KOI-5Ab, the curious planet that orbits in a system of three suns

KOI-5Ab, the curious planet that orbits in a system of three suns 99
Photo: (Caltech / R. Hurt (IPAC))

To us, the Sun alone seems perfectly normal, but our solar system is actually a strange exception.

Most stars in the Milky Way galaxy have at least one companion star. In a system 1,800 light-years away, astronomers have finally confirmed the existence of a gas giant planet orbiting stars in a triple star system.

Called KOI-5, the system is located in the constellation Cygnus, and the exoplanet was confirmed ten years after it was first detected by the Kepler space telescope.

In fact, the planet – now known as KOI-5Ab – was discovered by Kepler when it began operations back in 2009.

“KOI-5Ab was dropped because it was difficult and we had thousands of other candidates,” astronomer David Siardi of NASA’s Exoplanet Science Institute said.

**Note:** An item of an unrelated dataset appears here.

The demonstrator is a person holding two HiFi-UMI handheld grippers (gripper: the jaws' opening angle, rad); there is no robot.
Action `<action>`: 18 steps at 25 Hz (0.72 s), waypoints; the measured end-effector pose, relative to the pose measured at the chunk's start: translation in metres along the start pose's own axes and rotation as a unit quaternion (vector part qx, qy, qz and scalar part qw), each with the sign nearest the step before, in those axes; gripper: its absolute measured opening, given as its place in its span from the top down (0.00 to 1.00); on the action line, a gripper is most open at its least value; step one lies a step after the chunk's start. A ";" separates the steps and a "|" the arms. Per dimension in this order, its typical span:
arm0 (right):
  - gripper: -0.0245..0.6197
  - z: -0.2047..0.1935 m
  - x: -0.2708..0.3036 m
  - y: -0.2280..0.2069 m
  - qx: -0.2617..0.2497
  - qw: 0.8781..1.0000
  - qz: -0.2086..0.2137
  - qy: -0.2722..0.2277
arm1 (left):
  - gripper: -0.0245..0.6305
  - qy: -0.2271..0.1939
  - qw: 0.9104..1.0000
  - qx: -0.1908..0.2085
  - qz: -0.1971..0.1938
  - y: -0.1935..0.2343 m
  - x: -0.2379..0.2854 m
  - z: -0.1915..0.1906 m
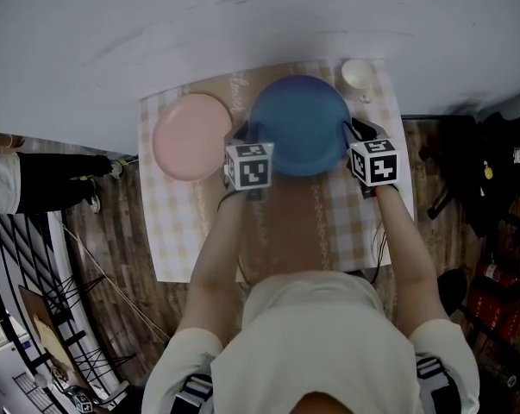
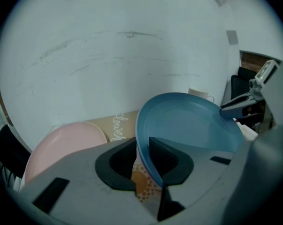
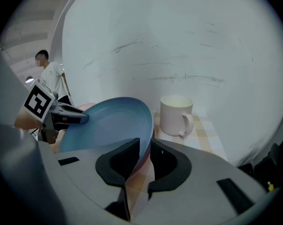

“There were lighter dives than the KOI-5Ab, and every day we learned something new from Kepler, so the KOI-5 was almost forgotten.”

Exoplanet hunters tend to avoid the complexities of multi-star systems; of the more than 4,300 exoplanets confirmed to date, less than 10 percent are multi-star systems, although such systems dominate the galaxy. As a result, little is known about the properties of exoplanets in multi-star systems compared to those orbiting a lone star.

After Kepler’s discovery, Chardy and other astronomers used ground-based telescopes such as the Palomar Observatory, Keck Observatory, and the Gemini North Telescope to study the system. By 2014, they had identified two companion stars, KOI-5B and KOI-5C.

Scientists were able to establish that the planet KOI-5Ab, is a gas giant that is about half the mass of Saturn and 7 times the size of Earth, and is in a very close five-day orbit around KOI-5A. KOI-5A and KOI-5B, both of roughly the same mass as the Sun, form a relatively close binary system with an orbital period of about 30 years.

KOI-5Ab, the curious planet that orbits in a system of three suns 100

A third star, KOI-5C, orbits the binary system at a much greater distance, with a period of about 400 years – slightly longer than Pluto’s 248-year orbit.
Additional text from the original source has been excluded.